Although bicep curls were the only exercise in the study, Nosaka believes this would be the case for other muscles, at least to some extent.
“Our health depends on having strong muscles. This might delay the loss of strength and muscle mass that comes with aging. Many chronic diseases, including cardiovascular disease, type 2 diabetes, some malignancies, dementia, and musculoskeletal issues like osteoporosis, are caused by a decline in muscle mass,” he said.
Impact on recovery
The exact reason the body responds better to eccentric resistance exercises with smaller dosages of load performed less frequently is still unknown.
Professor Nosaka speculates that it might be connected to how frequently the brain is prompted to tell a muscle to function in a particular way. He emphasized that a workout routine should also include time for recovery.
“Muscle adaptations occur while we are resting. If someone could train 24 hours a day, there would be no improvement. Muscles need to rest for enhanced strength and muscle mass, but it seems to be stimulated more frequently.
Additionally, he stressed that attempting to “make up” for missed workouts with lengthier sessions later was pointless.
“It’s possible you’re sick and can’t work out for a week. But it’s best to resume regular activity when you’re feeling better simply,” he said
What other experts think
According to Dr.
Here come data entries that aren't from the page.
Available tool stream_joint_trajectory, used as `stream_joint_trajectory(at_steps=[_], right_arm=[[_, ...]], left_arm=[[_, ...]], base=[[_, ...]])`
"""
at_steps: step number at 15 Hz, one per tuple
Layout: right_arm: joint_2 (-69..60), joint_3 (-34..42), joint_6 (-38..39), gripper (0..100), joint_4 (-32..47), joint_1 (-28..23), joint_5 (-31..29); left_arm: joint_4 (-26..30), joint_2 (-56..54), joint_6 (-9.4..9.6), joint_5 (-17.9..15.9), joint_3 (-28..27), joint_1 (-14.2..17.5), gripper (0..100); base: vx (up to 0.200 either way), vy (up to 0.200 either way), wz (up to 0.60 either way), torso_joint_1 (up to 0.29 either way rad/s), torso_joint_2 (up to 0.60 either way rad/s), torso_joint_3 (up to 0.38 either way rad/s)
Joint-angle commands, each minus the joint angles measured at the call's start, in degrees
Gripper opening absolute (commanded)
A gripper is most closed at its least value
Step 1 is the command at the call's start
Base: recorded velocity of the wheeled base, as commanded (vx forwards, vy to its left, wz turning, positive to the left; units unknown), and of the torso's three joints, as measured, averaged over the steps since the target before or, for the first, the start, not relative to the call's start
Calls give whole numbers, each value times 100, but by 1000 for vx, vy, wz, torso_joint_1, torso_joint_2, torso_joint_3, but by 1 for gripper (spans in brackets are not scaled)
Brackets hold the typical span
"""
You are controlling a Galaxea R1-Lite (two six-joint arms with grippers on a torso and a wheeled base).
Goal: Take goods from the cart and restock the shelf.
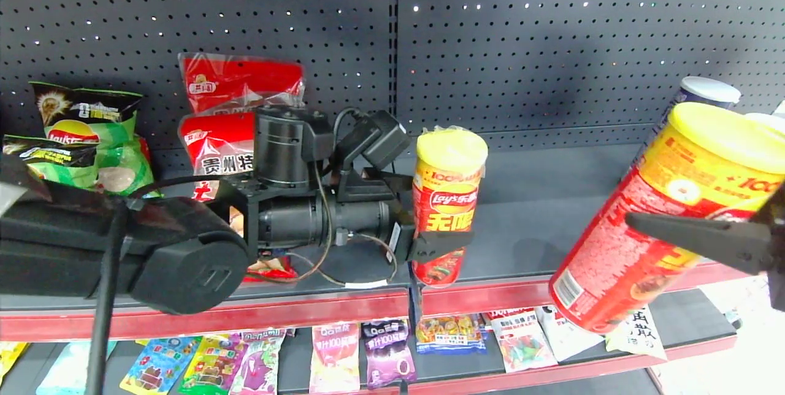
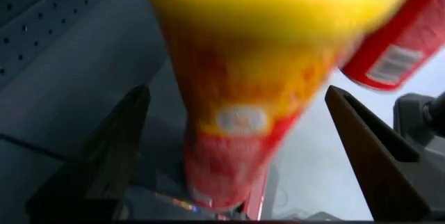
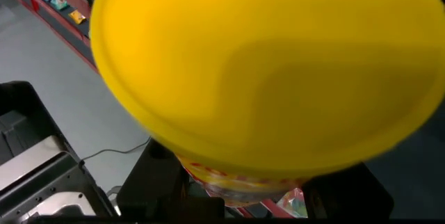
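The left gripper (image 1: 451,229) sat wide open around a yellow-lidded chip canister (image 1: 446,199) that stood upright near the front edge of the shelf (image 1: 539,211). Its fingers (image 2: 115,154) flanked the tube with gaps on both sides and held nothing. The right gripper (image 1: 659,211) was clamped on a second chip canister (image 1: 687,168), tilted in the air before the shelf's right part. The standing can looked set down, so the left arm probably needed a straight pull-back without brushing the tube. The second can would best be brought upright before lowering, then placed clear of the white-lidded canister (image 1: 705,91) behind.
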Motion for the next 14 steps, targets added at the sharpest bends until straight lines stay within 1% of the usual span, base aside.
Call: stream_joint_trajectory(at_steps=[1, 2, 3, 4, 6, 7, 8, 9, 11, 13, 14], right_arm=[[890, -334, -19, 0, -360, -135, -24], [1022, -361, -19, 0, -483, -144, -32], [1339, -466, -19, 0, -686, -249, -50], [1558, -554, -19, 0, -738, -346, -41], [1910, -774, -19, 0, -756, -381, -15], [2253, -1099, -28, 0, -756, -416, -6], [2376, -1187, -28, 0, -756, -416, -6], [2639, -1363, -107, 0, -765, -398, -15], [2965, -1644, -239, 0, -765, -381, -6], [3281, -2004, -239, 0, -756, -372, 12], [3615, -2400, -230, 0, -756, -302, 3]], left_arm=[[-3, -454, 20, 72, 478, 79, 100], [-3, -542, 20, 142, 592, 96, 100], [5, -762, 20, 292, 864, 105, 100], [5, -893, 20, 309, 1066, 131, 100], [-3, -1060, 37, 318, 1357, 210, 100], [-3, -1210, 37, 300, 1532, 342, 100], [-3, -1271, 37, 292, 1594, 395, 100], [-3, -1491, 20, 300, 1814, 448, 100], [-3, -1728, -16, 309, 2016, 448, 100], [-3, -1895, -51, 318, 2244, 536, 100], [-3, -2071, -51, 318, 2420, 623, 100]], base=[[0, 0, 0, 0, 0, 0], [0, 0, 0, 0, 0, 0], [0, 0, 0, 0, 0, 0], [0, 0, 0, 0, 0, 0], [0, 0, 0, 0, 0, 0], [0, 0, 0, 0, 0, 0], [0, 0, 0, 0, 0, 0], [0, 0, 0, 0, 0, 0], [0, 0, 0, 0, 0, 0], [0, 0, 0, 0, 0, 0], [0, 0, 0, 0, 0, 0]])
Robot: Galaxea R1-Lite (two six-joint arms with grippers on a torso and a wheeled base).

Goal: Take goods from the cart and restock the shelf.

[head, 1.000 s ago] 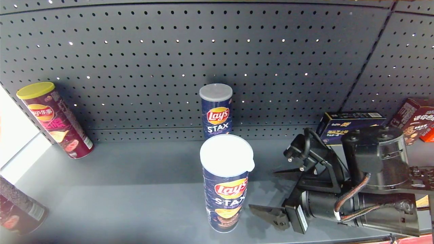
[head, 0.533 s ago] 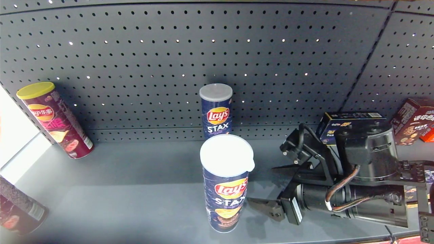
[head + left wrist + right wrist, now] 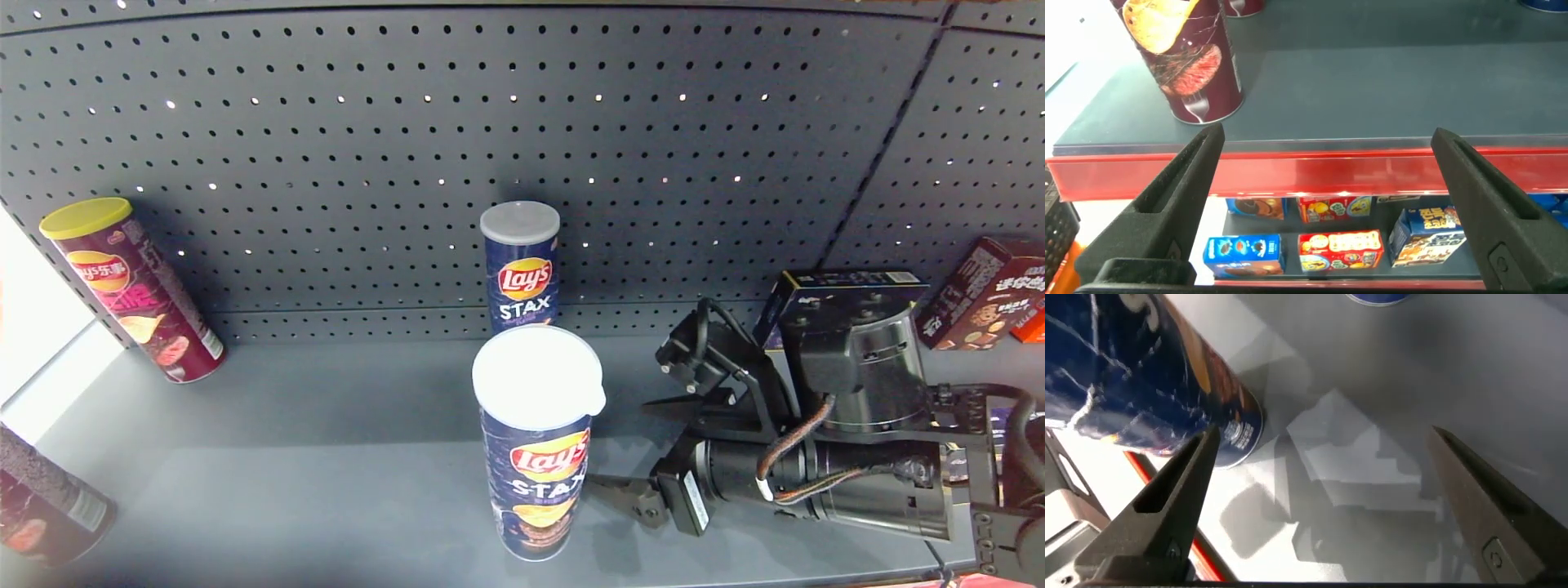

Katie Hill, chief medical officer of healthcare company Nudj Health, “It’s far healthier to engage in moderate activity as many days a week as you can rather than just one or two mega-sessions.”
The best way to lower the chance of death, developing heart disease, becoming obese, and developing other chronic illnesses, according to Hill, is to combine regular daily movement with 150 minutes (per week) of moderate-intensity exercise.
“People who often live beyond 100 years, like individuals from California, Loma Linda, Italy, Okinawa, Sardinia, and Japan, lead lives that naturally call for routines about every 20 minutes.”
Hill said consistent exercise is the best method to maintain fitness at any age
“Engaging in more workouts is something we all can benefit from,” she insisted. “The exercises should include balance, strength, and cardio exercises. Among other advantages, strength and balance training preserves bone health, gradually lowers the chance of falling, and is connected to better insulin sensitivity and other metabolic test values. Cardiovascular fitness is increased through aerobic exercise, which also directly lengthens telomeres, which are closely associated with longevity.”
People should “note that everything you do is better than doing nothing,” says Dr. Rafael S. Garcia-Cortes, a cardiologist and heart failure and transplant specialist with Ascension Medical Group at St. Vincent Hospital in Indianapolis.
Garcia-Cortes explained, “One mile at a low pace is better than sitting at home.” Hence, you should aim for at least 10 minutes per session and keep improving. It’s acceptable to start modestly and keep trying to get better rather than taking a chance on getting hurt.”
“With that said, we should at the very least try to stick to three to five days of exercise. And if you keep improving, you will surely meet the targets for your physical routines. In no time, you will experience all the long-term benefits on your general health,” he added.
Should guidelines on exercise be updated?
The current Australian Government guidelines indicate that adults should be active daily and do about 5 hours of moderate physical activity per week.
Instead of focusing on reaching a weekly minute target, Professor Nosaka suggested that greater emphasis be placed on the value of making exercise a daily activity.
He said, “performing a brief workout at home each day was more efficient than visiting the gym once a week.”
In light of this study’s findings and a prior one, it is essential to exercise frequently rather than only for many hours once a week.
“We must realize that every muscle contraction counts and that what matters is how frequently we perform them.”